• _Work task_
Each line of the entries that mentions the string "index" needs to be reported.

----

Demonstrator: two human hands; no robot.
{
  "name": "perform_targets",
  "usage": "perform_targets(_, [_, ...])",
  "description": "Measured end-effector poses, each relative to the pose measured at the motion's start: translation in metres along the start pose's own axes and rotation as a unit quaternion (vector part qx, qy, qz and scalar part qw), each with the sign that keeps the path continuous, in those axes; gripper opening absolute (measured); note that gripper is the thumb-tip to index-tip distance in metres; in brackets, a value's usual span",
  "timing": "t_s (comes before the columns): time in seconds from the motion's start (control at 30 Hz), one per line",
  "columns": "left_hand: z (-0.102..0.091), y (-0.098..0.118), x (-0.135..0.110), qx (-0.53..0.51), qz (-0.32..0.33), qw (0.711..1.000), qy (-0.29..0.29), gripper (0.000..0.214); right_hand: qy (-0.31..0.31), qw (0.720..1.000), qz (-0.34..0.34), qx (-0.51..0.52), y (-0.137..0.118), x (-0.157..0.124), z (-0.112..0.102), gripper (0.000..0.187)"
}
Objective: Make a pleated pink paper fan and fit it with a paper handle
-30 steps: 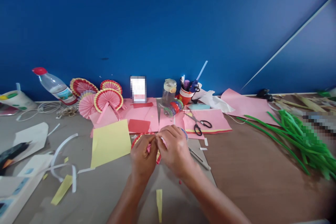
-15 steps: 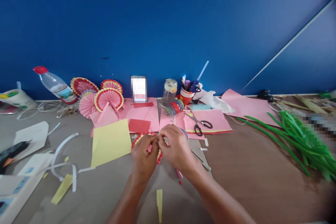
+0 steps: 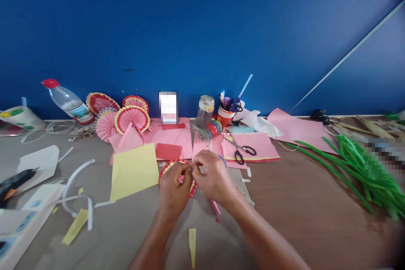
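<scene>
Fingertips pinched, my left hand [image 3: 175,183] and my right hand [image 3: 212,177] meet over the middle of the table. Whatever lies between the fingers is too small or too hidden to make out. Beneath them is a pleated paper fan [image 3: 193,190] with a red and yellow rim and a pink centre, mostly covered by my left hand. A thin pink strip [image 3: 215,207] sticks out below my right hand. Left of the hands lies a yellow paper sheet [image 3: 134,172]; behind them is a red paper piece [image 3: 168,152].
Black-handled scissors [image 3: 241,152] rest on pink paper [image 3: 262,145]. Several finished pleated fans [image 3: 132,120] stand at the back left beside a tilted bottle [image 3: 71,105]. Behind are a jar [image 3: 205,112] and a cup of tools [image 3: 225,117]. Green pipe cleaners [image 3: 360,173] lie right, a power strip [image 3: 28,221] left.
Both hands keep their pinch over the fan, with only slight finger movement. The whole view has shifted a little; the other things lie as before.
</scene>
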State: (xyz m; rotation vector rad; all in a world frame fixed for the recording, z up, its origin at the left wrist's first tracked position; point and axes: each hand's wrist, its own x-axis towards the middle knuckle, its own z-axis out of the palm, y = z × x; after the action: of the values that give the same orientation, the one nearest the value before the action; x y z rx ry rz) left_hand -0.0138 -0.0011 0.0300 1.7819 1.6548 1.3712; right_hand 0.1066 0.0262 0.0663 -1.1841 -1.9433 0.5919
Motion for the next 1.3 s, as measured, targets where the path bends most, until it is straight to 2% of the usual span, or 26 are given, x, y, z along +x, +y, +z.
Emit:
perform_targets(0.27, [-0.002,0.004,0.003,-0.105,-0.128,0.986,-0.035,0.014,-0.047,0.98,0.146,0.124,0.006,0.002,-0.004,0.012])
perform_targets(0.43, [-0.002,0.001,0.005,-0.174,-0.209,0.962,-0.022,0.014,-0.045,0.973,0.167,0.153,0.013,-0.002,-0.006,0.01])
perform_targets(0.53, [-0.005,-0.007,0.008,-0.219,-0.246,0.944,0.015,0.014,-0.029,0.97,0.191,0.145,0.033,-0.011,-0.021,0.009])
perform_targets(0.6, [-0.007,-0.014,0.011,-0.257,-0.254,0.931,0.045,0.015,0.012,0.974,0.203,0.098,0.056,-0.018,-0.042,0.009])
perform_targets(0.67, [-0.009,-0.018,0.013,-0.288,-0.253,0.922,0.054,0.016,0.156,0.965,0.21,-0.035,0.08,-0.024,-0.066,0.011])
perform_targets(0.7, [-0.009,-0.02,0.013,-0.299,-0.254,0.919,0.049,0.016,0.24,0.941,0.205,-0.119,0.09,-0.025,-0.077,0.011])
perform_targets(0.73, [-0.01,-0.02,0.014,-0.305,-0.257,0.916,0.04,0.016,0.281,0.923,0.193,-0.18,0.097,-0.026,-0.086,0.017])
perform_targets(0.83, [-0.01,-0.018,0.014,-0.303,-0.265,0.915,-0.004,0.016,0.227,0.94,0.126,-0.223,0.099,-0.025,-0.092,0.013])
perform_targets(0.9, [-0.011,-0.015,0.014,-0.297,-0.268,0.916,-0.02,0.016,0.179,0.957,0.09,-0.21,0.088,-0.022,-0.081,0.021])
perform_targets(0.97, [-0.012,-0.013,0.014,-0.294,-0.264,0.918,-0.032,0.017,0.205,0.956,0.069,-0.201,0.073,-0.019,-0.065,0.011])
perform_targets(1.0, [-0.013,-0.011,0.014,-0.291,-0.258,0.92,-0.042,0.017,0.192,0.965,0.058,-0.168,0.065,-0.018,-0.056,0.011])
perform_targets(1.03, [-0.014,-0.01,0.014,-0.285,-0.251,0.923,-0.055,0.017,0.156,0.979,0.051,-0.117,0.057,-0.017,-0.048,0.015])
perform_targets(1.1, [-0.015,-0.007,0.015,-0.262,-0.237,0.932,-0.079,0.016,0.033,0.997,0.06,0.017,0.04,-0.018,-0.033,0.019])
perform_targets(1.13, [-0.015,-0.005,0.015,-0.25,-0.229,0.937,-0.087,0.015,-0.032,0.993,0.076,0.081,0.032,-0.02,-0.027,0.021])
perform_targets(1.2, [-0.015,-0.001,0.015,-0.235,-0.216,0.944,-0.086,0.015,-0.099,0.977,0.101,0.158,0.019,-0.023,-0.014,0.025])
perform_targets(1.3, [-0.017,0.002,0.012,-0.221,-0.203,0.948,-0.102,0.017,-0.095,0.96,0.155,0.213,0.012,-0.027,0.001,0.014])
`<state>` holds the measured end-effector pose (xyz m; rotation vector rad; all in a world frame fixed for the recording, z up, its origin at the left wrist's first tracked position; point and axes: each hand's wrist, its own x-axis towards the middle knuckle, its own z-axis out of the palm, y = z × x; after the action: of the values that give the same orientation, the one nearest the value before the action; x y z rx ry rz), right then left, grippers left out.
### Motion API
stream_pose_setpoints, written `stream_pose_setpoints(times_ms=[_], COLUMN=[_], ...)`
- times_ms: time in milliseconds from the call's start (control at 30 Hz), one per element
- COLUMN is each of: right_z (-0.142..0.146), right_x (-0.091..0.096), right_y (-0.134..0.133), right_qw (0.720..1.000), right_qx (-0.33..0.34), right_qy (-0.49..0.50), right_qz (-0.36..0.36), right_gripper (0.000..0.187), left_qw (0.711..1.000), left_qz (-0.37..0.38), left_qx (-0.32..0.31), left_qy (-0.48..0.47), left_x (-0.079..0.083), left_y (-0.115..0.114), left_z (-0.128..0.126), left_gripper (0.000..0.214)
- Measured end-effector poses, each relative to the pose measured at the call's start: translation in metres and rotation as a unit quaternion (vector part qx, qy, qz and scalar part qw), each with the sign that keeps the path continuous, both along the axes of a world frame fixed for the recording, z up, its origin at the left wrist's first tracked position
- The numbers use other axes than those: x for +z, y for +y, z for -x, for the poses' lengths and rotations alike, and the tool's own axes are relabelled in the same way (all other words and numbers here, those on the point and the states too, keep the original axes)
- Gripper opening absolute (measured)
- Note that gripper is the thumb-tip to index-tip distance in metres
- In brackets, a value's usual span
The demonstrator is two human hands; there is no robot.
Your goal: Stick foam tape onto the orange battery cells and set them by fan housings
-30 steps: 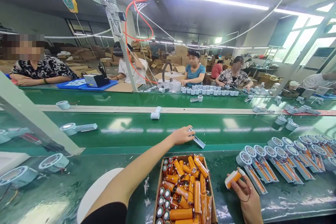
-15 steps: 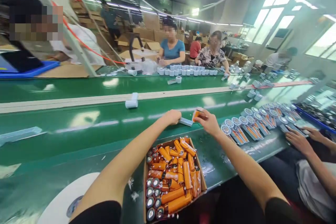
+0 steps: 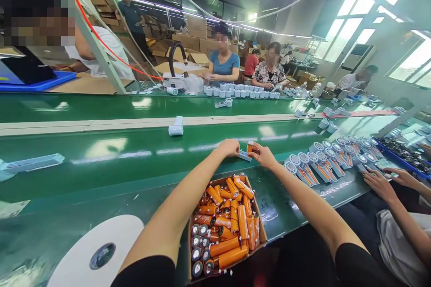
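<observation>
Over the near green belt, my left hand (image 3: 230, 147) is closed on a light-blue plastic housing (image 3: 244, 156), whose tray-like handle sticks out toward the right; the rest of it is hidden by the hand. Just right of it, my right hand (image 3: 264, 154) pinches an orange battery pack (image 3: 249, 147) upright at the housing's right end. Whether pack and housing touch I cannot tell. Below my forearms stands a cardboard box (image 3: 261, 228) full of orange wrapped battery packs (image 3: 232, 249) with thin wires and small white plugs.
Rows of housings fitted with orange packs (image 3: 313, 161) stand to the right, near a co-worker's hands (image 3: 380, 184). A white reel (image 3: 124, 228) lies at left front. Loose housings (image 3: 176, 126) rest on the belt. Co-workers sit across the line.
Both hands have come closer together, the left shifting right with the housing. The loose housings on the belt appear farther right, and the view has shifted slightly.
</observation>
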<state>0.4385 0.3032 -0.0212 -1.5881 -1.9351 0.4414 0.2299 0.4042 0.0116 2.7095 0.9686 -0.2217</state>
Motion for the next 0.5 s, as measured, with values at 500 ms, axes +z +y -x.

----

• _Response to this exercise_
  "description": "Measured end-effector poses, each relative to the pose measured at the motion's start: translation in metres along the start pose's own axes and rotation as a unit quaternion (vector part qx, qy, qz and scalar part qw), each with the sign that keeps the path continuous, in those axes; gripper opening absolute (measured); note that gripper is the thumb-tip to index-tip distance in metres; in brackets, a value's usual span",
- Note that gripper is the thumb-tip to index-tip distance in metres

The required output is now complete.